**WHAT THE EXERCISE ASKS**.
In the copy, include every entry exactly but none of the pictures.

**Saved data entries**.
══════════════════════════════

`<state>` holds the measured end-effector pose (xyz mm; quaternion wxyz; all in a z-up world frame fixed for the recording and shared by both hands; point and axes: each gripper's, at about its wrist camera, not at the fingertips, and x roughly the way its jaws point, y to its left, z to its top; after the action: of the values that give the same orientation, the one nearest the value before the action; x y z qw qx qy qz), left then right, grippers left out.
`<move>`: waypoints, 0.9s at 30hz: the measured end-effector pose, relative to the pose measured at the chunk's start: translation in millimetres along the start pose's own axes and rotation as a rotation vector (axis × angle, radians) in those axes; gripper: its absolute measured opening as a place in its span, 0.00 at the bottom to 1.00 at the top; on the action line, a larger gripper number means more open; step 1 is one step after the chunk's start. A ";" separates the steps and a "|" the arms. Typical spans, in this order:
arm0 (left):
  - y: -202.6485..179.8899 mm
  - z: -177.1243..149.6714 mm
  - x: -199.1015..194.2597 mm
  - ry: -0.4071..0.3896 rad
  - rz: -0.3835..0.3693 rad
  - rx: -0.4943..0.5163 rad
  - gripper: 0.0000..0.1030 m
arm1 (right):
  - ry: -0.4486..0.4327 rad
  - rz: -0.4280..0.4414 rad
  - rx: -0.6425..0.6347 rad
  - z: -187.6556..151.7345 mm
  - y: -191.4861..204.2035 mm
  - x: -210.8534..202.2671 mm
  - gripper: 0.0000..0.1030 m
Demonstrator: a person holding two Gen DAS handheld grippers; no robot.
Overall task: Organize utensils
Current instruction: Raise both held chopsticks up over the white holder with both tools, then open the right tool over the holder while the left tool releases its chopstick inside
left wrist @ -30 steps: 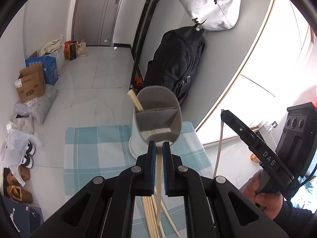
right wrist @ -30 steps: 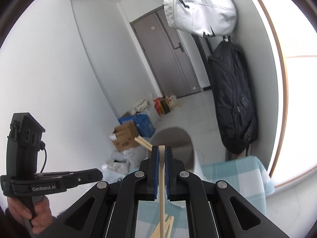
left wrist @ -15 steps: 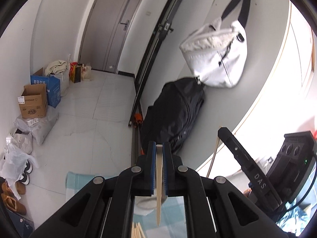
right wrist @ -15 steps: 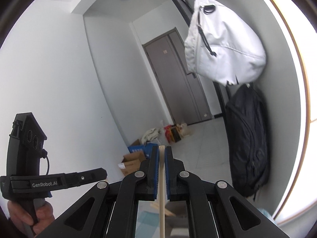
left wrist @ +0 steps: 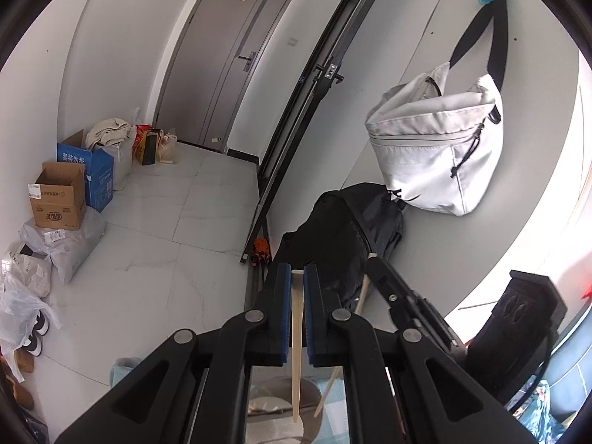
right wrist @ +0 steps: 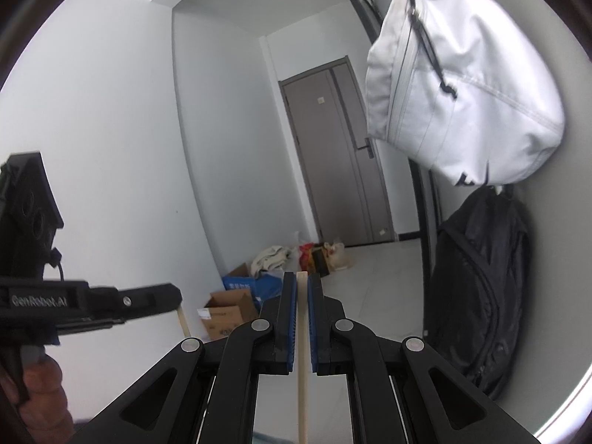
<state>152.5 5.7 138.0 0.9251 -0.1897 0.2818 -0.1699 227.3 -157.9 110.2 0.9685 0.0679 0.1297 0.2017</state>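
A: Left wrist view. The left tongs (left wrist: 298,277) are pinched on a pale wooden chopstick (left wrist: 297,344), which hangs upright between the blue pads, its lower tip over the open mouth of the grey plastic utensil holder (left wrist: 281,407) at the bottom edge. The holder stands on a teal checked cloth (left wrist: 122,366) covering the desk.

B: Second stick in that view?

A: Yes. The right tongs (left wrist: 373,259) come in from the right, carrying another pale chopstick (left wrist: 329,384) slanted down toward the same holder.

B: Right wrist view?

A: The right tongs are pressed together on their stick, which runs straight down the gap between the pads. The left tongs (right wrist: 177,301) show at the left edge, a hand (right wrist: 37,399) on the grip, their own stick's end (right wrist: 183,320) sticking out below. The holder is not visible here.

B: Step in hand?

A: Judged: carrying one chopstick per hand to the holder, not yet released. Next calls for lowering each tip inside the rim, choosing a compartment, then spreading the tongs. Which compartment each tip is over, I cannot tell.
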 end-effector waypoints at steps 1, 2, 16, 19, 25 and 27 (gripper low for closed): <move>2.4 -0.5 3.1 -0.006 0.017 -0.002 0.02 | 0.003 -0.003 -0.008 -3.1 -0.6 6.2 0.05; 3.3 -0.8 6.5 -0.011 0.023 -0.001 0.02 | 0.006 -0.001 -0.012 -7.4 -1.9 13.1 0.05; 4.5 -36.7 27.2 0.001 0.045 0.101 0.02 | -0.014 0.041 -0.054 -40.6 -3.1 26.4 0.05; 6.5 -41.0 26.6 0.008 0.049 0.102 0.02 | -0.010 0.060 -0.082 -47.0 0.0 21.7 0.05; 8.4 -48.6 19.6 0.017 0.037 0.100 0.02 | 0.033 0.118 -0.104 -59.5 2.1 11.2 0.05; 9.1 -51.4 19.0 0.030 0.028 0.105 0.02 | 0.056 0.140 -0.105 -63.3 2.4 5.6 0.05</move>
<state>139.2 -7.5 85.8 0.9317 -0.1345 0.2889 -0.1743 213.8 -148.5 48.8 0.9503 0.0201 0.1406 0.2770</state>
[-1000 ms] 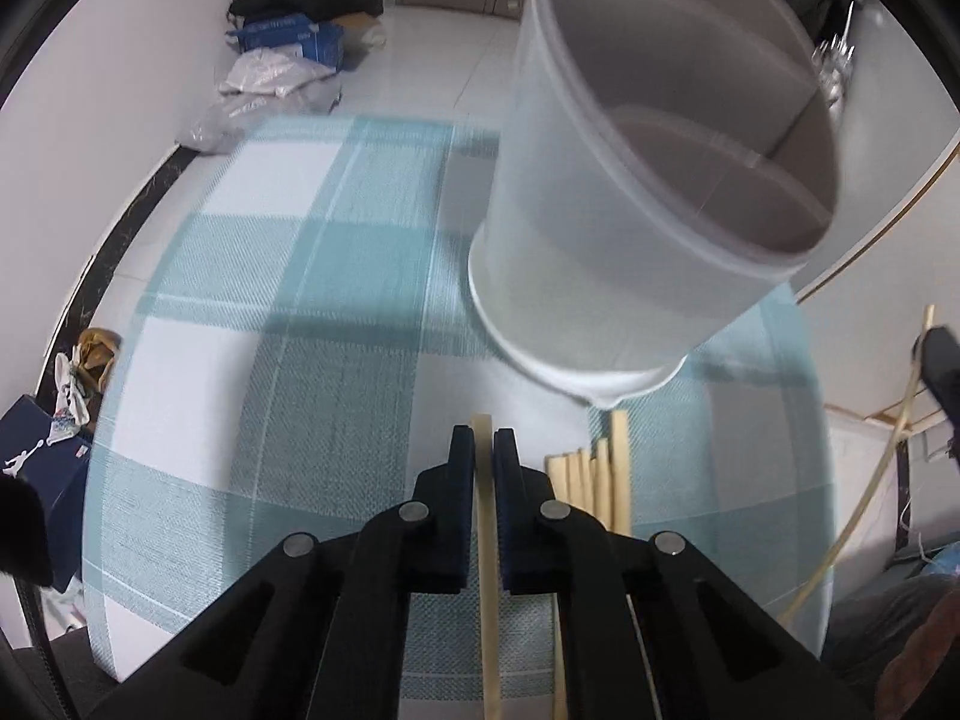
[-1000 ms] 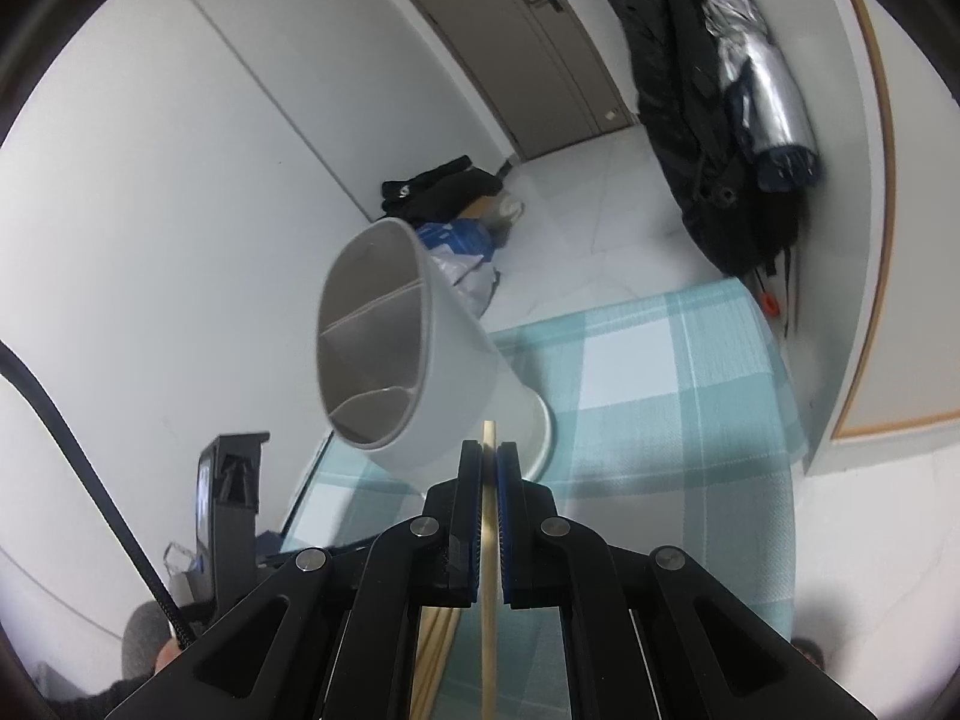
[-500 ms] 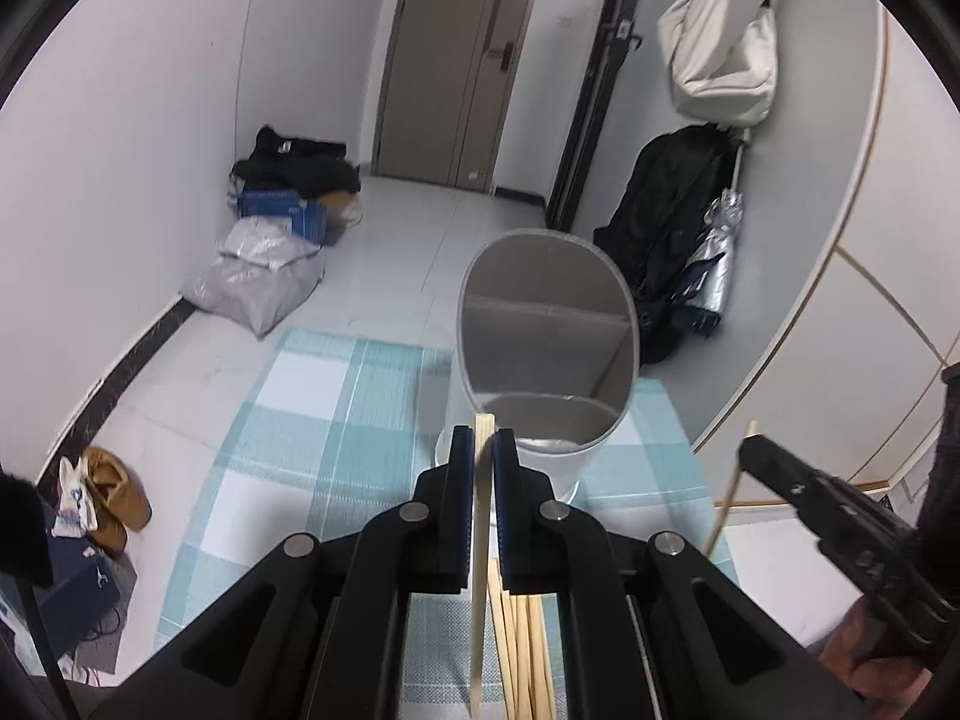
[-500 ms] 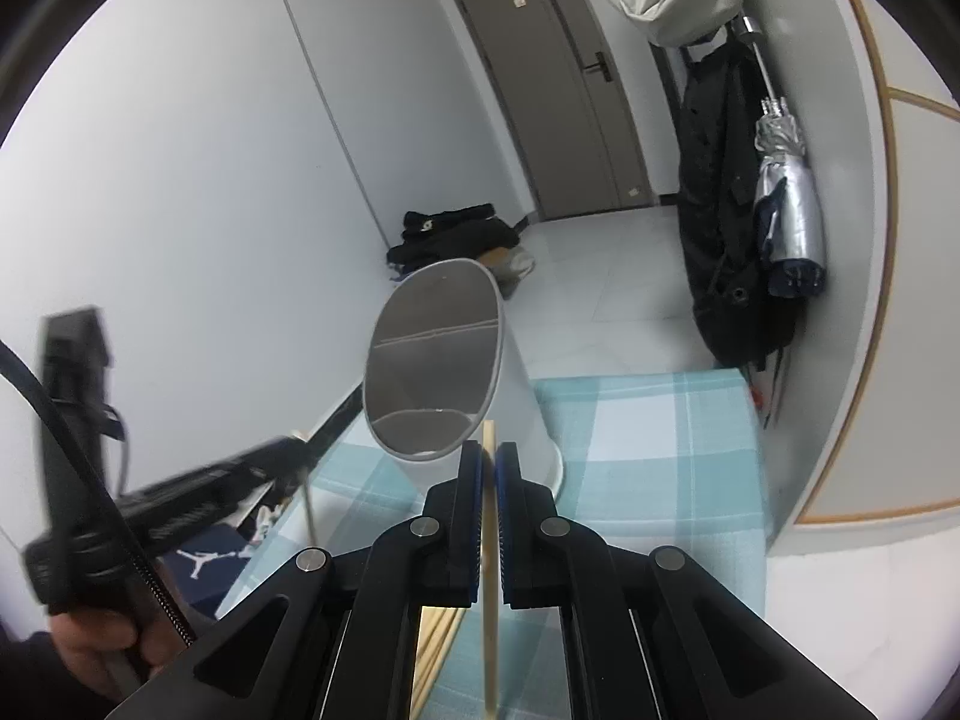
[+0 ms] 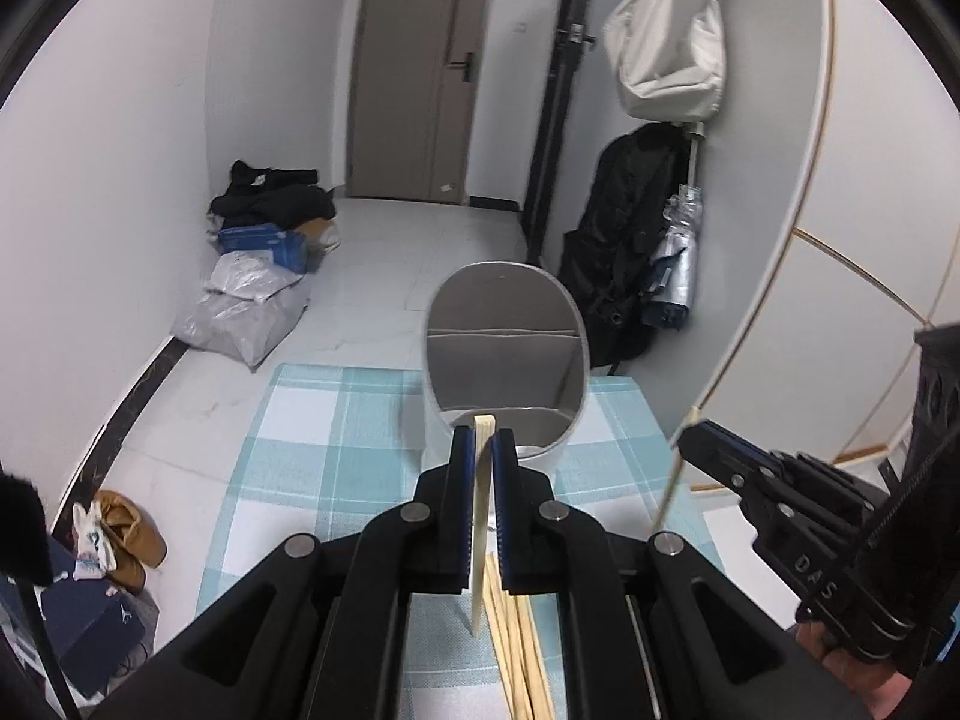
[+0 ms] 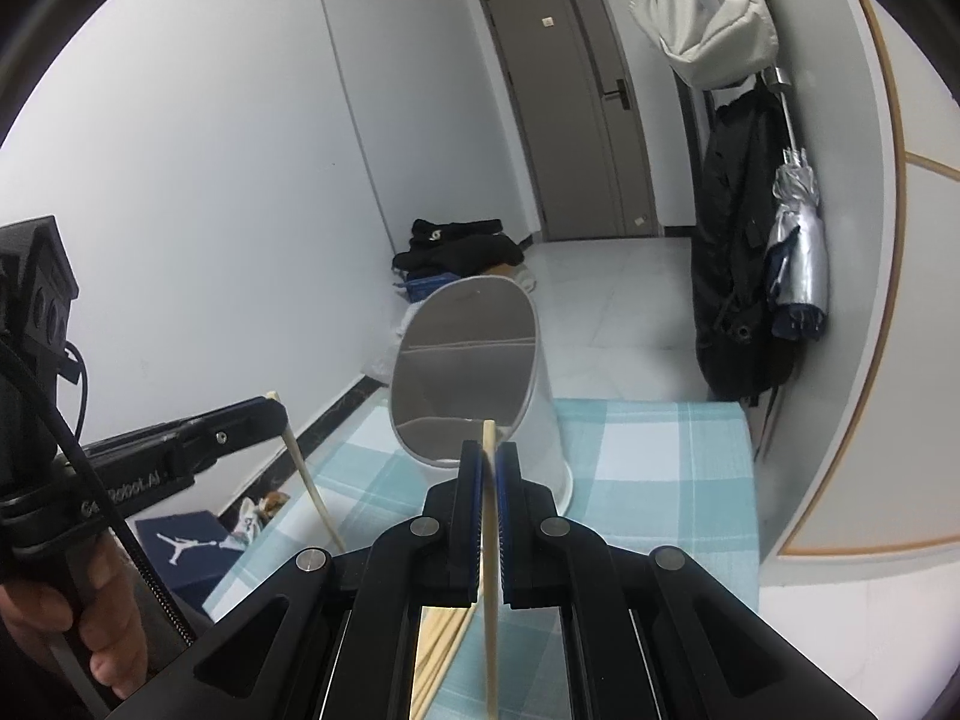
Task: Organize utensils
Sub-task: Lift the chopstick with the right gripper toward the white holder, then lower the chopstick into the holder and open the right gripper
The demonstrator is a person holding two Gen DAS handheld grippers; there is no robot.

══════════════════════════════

**OUTPUT**.
`<state>` holds the measured end-effector pose (xyz mm; quaternion wxyz; all in a z-up world frame fixed for the recording and shared by both hands; point and axes: each gripper's, at about its wrist camera, not at the fingertips, and x roughly the way its jaws point, y to its left, z to its top; after the action: of the values that give the same orientation, the one nearest the value before the action; x y z qw qx qy qz), left then right, grippers left out.
`<move>`: waypoints, 0.9s at 30hz: the measured end-effector pose, relative to the pose measured at the chunk's start: translation in millimetres along the start pose's own axes and rotation as a rotation vector (axis × angle, radians) in those axes; gripper: its absolute measured opening as a place in its span, 0.00 at the bottom to 1.00 at the top; on the action line, a larger gripper number means more open; step 1 is one step after the chunk's start. A ";" separates the steps and a "|" the arms. Typical spans, in this order:
arm0 (left):
  - y: -202.6485..179.8899 mm
  - z: -177.1243..149.6714 mm
  - x: -199.1015..194.2597 mm
  - ry: -0.4071..0.3896 rad
  - rz: -0.3835..0.3693 rad
  - rx: -0.4943..0.5163 rad
  - gripper: 0.0000..0.1030 m
arm1 (right):
  - ry: -0.4486..0.4327 rad
  - rz: -0.4280..0.4414 rad
  - rx: -0.6425..0.6347 rad
  - z: -187.6556..151.7345 mm
  - y: -191.4861..204.2035 mm
  - x: -210.8534..202.2671 mm
  - gripper: 0.0000..0.1030 m
Demonstrator: a person holding two Gen DAS handheld grippers; no robot.
Overall task: Organize utensils
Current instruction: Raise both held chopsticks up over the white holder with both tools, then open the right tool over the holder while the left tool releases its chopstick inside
left wrist @ -30 steps: 
right wrist @ -30 steps: 
left wrist @ -15 steps: 
right wrist @ -15 steps: 
left wrist @ +0 steps: 
right wrist @ +0 steps: 
<state>152.5 5.7 138.0 0.9251 -0.1897 0.2818 -0.1699 227.3 -157.9 110.2 0.9685 0.0679 0.1297 0.2017</state>
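A: Left wrist view. The left tongs (left wrist: 298,277) are pinched on a pale wooden chopstick (left wrist: 297,344), which hangs upright between the blue pads, its lower tip over the open mouth of the grey plastic utensil holder (left wrist: 281,407) at the bottom edge. The holder stands on a teal checked cloth (left wrist: 122,366) covering the desk.

B: Second stick in that view?

A: Yes. The right tongs (left wrist: 373,259) come in from the right, carrying another pale chopstick (left wrist: 329,384) slanted down toward the same holder.

B: Right wrist view?

A: The right tongs are pressed together on their stick, which runs straight down the gap between the pads. The left tongs (right wrist: 177,301) show at the left edge, a hand (right wrist: 37,399) on the grip, their own stick's end (right wrist: 183,320) sticking out below. The holder is not visible here.

B: Step in hand?

A: Judged: carrying one chopstick per hand to the holder, not yet released. Next calls for lowering each tip inside the rim, choosing a compartment, then spreading the tongs. Which compartment each tip is over, I cannot tell.
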 end-effector waypoints at steps 1, 2, 16, 19, 25 and 27 (gripper low for closed): <move>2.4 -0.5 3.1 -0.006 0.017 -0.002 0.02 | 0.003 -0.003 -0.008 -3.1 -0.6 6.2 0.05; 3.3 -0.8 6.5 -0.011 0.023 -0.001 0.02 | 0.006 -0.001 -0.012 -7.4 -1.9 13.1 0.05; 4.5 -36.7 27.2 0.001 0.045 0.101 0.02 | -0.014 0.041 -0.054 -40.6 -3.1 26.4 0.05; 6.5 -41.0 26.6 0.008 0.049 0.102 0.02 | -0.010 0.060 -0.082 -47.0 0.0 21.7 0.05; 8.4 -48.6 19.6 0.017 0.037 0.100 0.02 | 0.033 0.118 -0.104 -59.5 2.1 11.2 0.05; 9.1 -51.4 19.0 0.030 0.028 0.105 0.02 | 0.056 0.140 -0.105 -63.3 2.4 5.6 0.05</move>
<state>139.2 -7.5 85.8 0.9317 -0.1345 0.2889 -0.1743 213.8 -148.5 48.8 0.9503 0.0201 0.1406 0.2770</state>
[-1000 ms] 
[-1000 ms] 
[-500 ms] 
[-500 ms] 
[+0 ms] 
[+0 ms] 
Task: Organize utensils
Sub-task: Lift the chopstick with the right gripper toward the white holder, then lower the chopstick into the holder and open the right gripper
The demonstrator is a person holding two Gen DAS handheld grippers; there is no robot.

The exercise is done, and nothing more is needed.